Singapore's carbon tax scheme was announced in 2018.

Then, the Government had said that the rate will initially be $5 per tonne of greenhouse gas emissions from 2019 to 2023.

It also said then that the rate will be reviewed by 2023, and that there are plans to increase it to between $10 and $15 per tonne of emissions by 2030.

But with Singapore upgrading its climate target so its planet-warming emissions reach net zero by or around 2050, a higher carbon tax rate is needed to send a signal to large emitters to take stronger action to reduce their emissions, said Mr Wong.

The Republic had earlier planned to reach net-zero emissions "as soon as viable in the second half of the century".

Mr Wong said advances in technology and new opportunities for international collaboration in areas such as carbon markets has allowed Singapore to bring forward its net-zero timeline.

Carbon markets, or the international trade in carbon credits, can offer countries another route to reducing their emissions other than decarbonisation efforts within their own borders.

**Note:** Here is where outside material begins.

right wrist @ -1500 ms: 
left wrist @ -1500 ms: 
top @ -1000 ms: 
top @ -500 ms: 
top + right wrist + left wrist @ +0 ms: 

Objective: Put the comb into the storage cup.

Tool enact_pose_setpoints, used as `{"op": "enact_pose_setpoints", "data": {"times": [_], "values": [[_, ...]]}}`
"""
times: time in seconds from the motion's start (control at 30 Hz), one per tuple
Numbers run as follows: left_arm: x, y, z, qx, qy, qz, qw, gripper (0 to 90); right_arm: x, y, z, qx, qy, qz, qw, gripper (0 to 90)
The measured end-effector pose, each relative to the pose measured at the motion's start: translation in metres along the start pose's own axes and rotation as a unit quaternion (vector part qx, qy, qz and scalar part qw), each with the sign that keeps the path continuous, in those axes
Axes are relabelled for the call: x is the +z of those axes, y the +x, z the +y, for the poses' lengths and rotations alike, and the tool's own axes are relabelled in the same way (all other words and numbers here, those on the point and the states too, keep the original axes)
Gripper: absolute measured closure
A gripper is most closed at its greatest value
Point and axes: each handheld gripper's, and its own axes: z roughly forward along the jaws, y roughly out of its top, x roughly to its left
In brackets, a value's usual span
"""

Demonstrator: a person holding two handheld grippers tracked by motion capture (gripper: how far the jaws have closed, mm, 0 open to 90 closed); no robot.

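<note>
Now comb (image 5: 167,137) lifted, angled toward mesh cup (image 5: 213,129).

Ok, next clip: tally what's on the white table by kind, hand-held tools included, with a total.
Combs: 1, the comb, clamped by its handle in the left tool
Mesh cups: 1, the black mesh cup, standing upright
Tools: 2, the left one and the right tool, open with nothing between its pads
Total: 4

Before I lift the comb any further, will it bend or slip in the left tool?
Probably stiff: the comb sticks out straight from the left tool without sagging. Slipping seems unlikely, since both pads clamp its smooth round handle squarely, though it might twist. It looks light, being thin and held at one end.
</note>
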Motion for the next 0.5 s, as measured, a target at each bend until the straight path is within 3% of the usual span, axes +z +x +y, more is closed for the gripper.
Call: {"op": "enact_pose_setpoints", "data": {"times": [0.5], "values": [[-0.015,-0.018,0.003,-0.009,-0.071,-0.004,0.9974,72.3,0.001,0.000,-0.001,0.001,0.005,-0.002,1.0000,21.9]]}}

The Straits Times had earlier reported that Singapore is considering buying carbon credits - which can be from forest conservation or renewable energy projects elsewhere - to meet its climate goals, even though the country will prioritise domestic efforts to cut emissions.

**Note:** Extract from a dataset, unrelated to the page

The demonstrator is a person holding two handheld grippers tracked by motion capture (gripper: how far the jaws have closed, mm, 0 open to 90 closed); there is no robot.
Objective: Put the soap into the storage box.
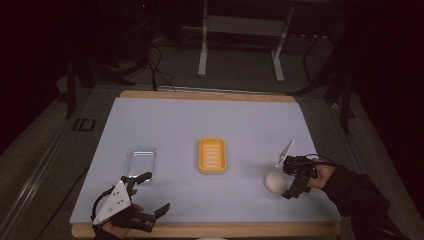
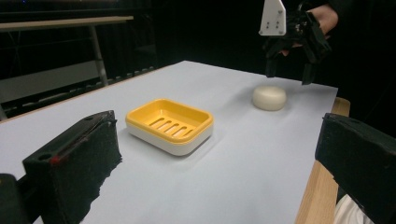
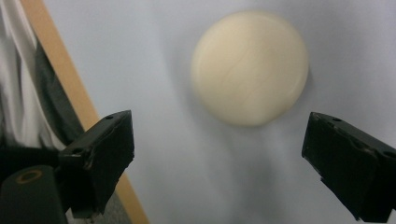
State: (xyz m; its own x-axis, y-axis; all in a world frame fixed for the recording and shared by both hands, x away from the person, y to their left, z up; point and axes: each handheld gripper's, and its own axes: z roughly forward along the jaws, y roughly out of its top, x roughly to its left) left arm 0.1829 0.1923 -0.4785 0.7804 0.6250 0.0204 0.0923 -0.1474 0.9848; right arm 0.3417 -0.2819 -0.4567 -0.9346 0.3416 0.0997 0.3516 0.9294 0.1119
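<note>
A round cream soap bar [image 1: 274,182] [image 2: 269,97] [image 3: 250,66] lies on the white table sheet at the right. My right gripper [image 1: 291,181] [image 2: 288,70] [image 3: 219,158] hovers just right of and above it, jaws wide open, nothing between them. A yellow soap dish [image 1: 212,155] [image 2: 169,124] with a slotted floor sits at the table's middle. A clear plastic lid [image 1: 140,161] lies left of the dish. My left gripper [image 1: 151,194] [image 2: 219,177] rests open near the front left edge, held by a hand, pointing toward the dish.
The white sheet [image 1: 200,125] covers a wooden tabletop whose front edge [image 1: 205,230] shows as a light strip. A metal table frame [image 1: 240,40] stands on the floor beyond the far edge. White cloth [image 3: 14,70] shows past the table edge.
</note>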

Climate scientists have recommended that for the world to have a better chance at limiting warming to the threshold set out in the Paris Agreement, emissions must be nearly halved by 2030 from 2010 levels, and reach net zero by 2050.

Almost 200 countries, including Singapore, were asked during the United Nations climate change conference COP26 last November to revisit and strengthen their 2030 climate targets to align with the Paris Agreement temperature goal by the end of this year.

Mr Wong added that the Government will consult closely with industries and citizens to firm up and finalise its plans before making a formal revision of the country's long-term low-emissions development strategy to the United Nations Framework Convention on Climate Change.

OCBC Bank economist Howie Lee said he was “positively surprised” by the revised carbon tax rate. 

“This is a strong message of intent and commitment towards our net-zero goals," he said.

"We now have a clearer net-zero path and one of the highest carbon taxes in Asia. Companies will do well to heed to this change.”

A spokesman for oil company ExxonMobil said the firm supports an explicit price on carbon to establish market incentives and provide the needed clarity and stability required for investments. 

Carbon tax, and supportive government policies, can help to incentivise more industries and sectors to invest in research or technologies to reduce emissions, she said. 

“As Singapore has an export-oriented economy, it is also important that the designed carbon tax framework encourages greenhouse gas reductions, while safeguarding competitiveness of trade-exposed industries,” she said.

The ExxonMobil spokesman said the firm has set itself a target of reaching net-zero emissions from its operated assets by 2050.

“We are taking a comprehensive approach to develop a detailed emission-reduction road map for our major operated assets, including our integrated manufacturing complex in Singapore,” she added.